August 19, 2022/ Amanda Woodard

Content warning: sexual assault

On May 3, 2022, the day after the Supreme Court’s decision to repeal Roe v. Wade was leaked, I sat in my car in the parking lot at the hospital. I just left my therapist’s office, and she told me that if I could wait to go to the hospital later, she could go with me, or else I could ask a friend to go—but that seemed too embarrassing, to have someone witness what I was about to do. Before I got out of the car, I typed out a quick text to a group chat, a group of girls I video chat with every Tuesday.EMERGENCY written in red letters on a medical multi-storied buliding

My text read, “Update: After seeing my therapist, I’m going to the hospital for a SANE exam,” and they seemed surprised, and I worried again that I was being dramatic. The night before, I had cried to them, saying, “The more I think about it, the more I’m realizing that I don’t like how it happened. He said he would be gentle, but he wasn’t.” They were encouraging though, cautiously telling me I was brave, asking for further updates—like they were holding their breath for an answer too.

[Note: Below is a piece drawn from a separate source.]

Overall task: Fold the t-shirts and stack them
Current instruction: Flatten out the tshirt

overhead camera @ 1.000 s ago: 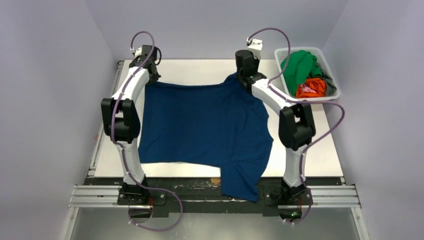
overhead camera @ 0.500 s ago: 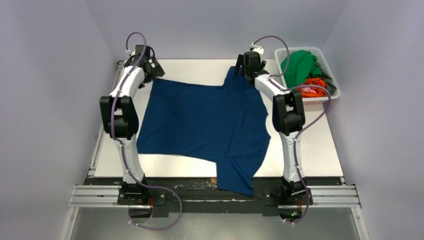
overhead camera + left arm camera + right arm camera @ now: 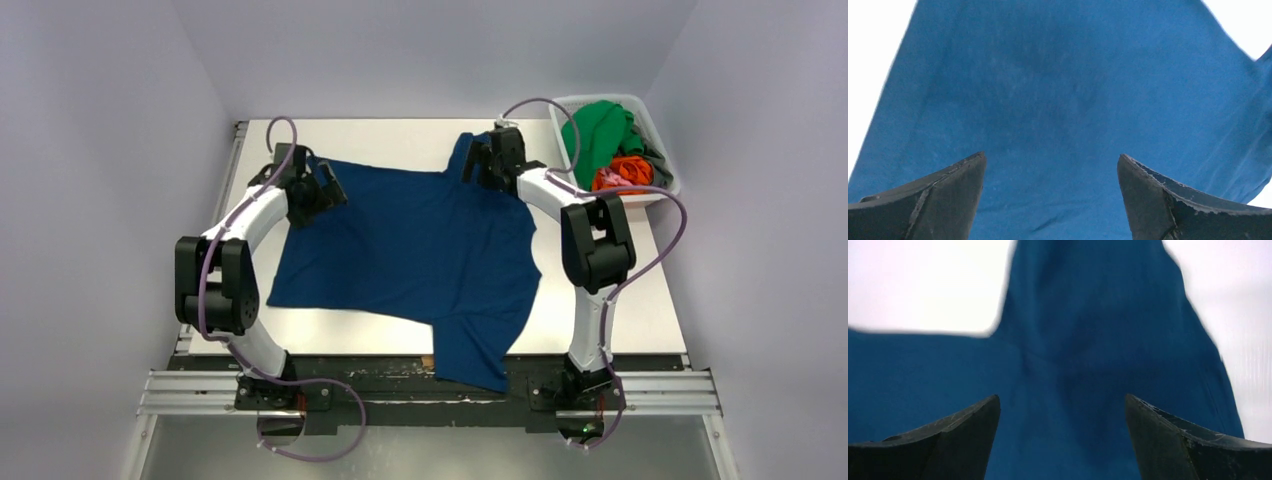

I put in my earbuds, corded things the kids are calling “vintage” these days, and turned my music up loud enough to maybe hurt my eardrums and definitely drown out my thoughts. Songs with piercing, whiny guitar riffs, songs that made me feel cool, like I wasn’t someone writing “sexual assault nurse exam” under “reason for your visit.”

Someone escorted me into a private room. They brought me a warm blanket, like it had just come out of the dryer. It was folded, and I took the mass of it and pressed it against my chest, like a hug.

A male doctor came in with a sad smile, something that said: I know something’s wrong, but I want you to know I’m friendly. He asked me, “When did the assault take place?”

I said, “Monday,” two days before, “but I don’t know if I can call it that.” Part of the reason I wanted to get a SANE exam was to have it confirmed, to have someone say, “Something horrible happened to you,” to echo what my body was already telling me. The other part was that Steven didn’t use a condom.

“Okay,” he said, unphased. “Do you have any injuries?”

“I have bruises,” I answered, my stomach squirming. When he asked where, I said hesitantly, “On my … chest,” but motioned at my breasts with my hands, uncomfortable at the notion of drawing his eyes there.

“Did he punch you?!” the doctor asked incredulously, and I laughed, even though that question felt like an attack too, the idea that someone could hit me with a closed fist. I laugh when I’m uncomfortable. I laughed when Steven asked, over and over, if I wanted him to choke me.

When I had to tell the doctor no, I felt dismissed, like being grabbed hard enough to leave marks wasn’t enough proof of trauma.

The doctor called into the hallway for a “female chaperone,” like he needed an extra hand at a middle school dance. With her standing by, smiling at me in that sad way, he inspected my torso, pressed on my stomach to check for internal injuries. He called the bruising on my breasts “superficial.” Later, I realized he meant that he wouldn’t need an X-ray to investigate further, but I heard: You’re making a big deal out of nothing.

After taking a sample of my urine for an unclear purpose, they told me to go to a local nonprofit, where the remainder of the exam could take place in a more private setting. I’d be more comfortable, they said.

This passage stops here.